The homeownership rate for seniors 81-85 has been more than 85% in recent years, as compared to nearly 71% for generations born in or prior to 1930, Freddie's analysis of data from the publicly sponsored Health and Retirement Survey shows.

"We estimate that approximately 1.6 million more senior households are staying in place than would have been the case if they behaved like older generations of homeowners," Doug McManus, director of financial research at Freddie Mac, and Linna Zhu, a research intern for Freddie, wrote in a recent report.

"The amount of homes retained by seniors is likely to grow as both the number of seniors increases and the barriers to staying in place are reduced," they added.

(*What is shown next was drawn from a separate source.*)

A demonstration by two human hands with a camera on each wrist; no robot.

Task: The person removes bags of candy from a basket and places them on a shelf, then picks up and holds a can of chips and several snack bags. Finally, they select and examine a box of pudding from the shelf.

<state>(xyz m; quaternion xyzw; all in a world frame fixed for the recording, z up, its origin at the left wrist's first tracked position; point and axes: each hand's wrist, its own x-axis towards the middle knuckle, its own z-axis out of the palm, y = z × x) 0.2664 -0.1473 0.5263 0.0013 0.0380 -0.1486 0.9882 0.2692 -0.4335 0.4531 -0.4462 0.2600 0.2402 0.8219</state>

Almost 1.1 million of the additional households that appear to be aging in place are 81-85. More than 300,000 are aged 76-80 and more than 200,000 are aged 68-75.

In previous generations, once consumers turned 68 their homeownership rate tended to drop by 11.6%. But more recently, the homeownership rate for consumers aged 68 or older has fallen by only 3.6%.

The homeownership rate of consumers aged 68-80 has changed less over time than the homeownership rate of consumers aged 81-85, but is still higher than it has been in the past, according to the study, "While Seniors Age in Place, Millennials Wait Longer and May Pay More for their First Homes."

Consumers aged 76-80 have had a homeownership rate of nearly 83% in recent years. For generations born in or prior to 1930, the homeownership rate was roughly 7% lower. Consumers aged 68-75 have recently had an 85% homeownership rate that is about 4% higher than previous generations.